▸ **Your instructions**
Only a number is wanted: the count of lines in this listing that contain "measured".

━━━━━ Provided material

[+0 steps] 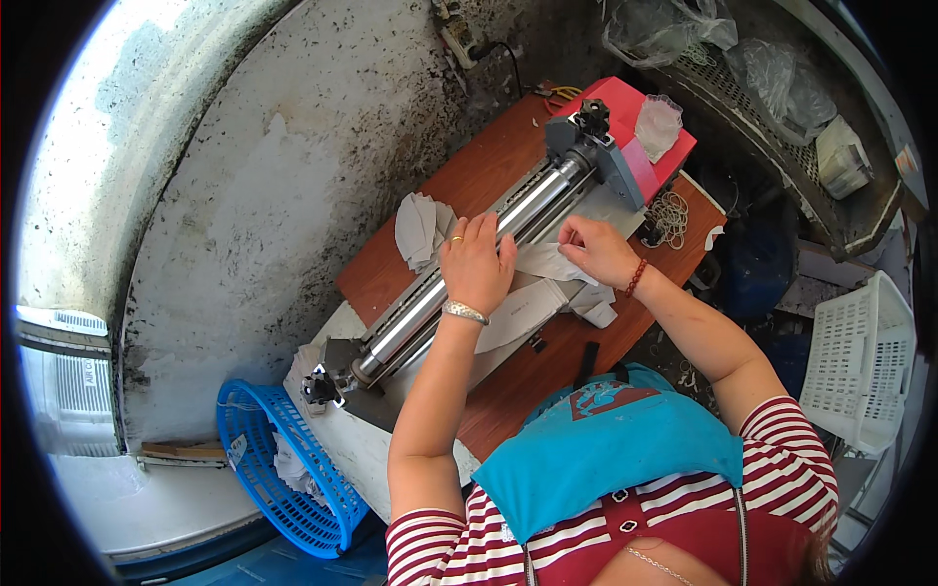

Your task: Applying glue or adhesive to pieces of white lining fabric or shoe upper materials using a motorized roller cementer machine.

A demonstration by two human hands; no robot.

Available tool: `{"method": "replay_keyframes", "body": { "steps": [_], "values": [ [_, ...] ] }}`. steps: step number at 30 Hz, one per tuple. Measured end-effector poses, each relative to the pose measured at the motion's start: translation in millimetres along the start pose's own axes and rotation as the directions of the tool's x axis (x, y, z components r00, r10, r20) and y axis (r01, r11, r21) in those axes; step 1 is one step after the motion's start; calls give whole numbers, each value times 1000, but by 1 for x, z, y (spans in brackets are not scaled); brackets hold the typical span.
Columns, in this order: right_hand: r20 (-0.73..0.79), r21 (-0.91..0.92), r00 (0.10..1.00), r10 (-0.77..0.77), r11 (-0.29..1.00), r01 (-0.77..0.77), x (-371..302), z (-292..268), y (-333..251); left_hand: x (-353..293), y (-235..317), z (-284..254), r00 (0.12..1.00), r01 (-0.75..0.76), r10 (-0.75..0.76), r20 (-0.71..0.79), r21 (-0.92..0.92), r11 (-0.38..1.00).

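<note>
A roller machine with a long shiny metal roller lies diagonally across the brown table. My left hand rests over the middle of the roller, fingers stretched out and holding nothing visible. To its right, my right hand pinches the edge of a thin white piece, cloth or paper, at the near side of the roller. More flat white pieces lie just below my hands. Beyond the roller sits a small pile of white pieces, beside my left fingertips.
The machine's red housing stands at the far right end, and a tangle of string lies beside it. A blue basket holding white pieces stands at lower left. A white basket is at right. A stained wall rises behind the brown table.
</note>
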State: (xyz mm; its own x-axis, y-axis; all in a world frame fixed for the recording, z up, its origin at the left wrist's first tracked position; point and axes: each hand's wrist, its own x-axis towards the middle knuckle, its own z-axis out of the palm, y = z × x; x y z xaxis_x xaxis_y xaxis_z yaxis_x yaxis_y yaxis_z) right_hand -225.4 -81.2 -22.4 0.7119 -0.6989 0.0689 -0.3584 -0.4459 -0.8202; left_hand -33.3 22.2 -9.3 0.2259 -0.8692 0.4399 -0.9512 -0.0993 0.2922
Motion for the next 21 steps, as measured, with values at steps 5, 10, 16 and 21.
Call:
{"method": "replay_keyframes", "body": {
  "steps": [5,10,16,21],
  "values": [
    [-27,12,999,17,1000,-16,3,8,0,30,-7,9,947,114,-129,293,68,991],
    [-42,40,995,91,995,-90,11,7,0,59,3,5,749,350,-262,608,-28,936],
    [-81,81,995,60,995,-53,17,7,3,68,-41,46,784,377,-189,591,-212,902],
    [-78,138,995,69,989,-58,8,9,7,74,-88,53,741,590,-361,566,-291,753]
  ]
}}
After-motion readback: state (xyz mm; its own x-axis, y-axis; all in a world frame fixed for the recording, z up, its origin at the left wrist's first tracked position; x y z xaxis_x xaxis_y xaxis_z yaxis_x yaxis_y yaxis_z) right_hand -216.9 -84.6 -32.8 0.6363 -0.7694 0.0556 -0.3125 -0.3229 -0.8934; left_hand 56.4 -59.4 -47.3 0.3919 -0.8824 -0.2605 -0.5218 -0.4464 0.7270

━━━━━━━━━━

▸ **Solution for this problem**
2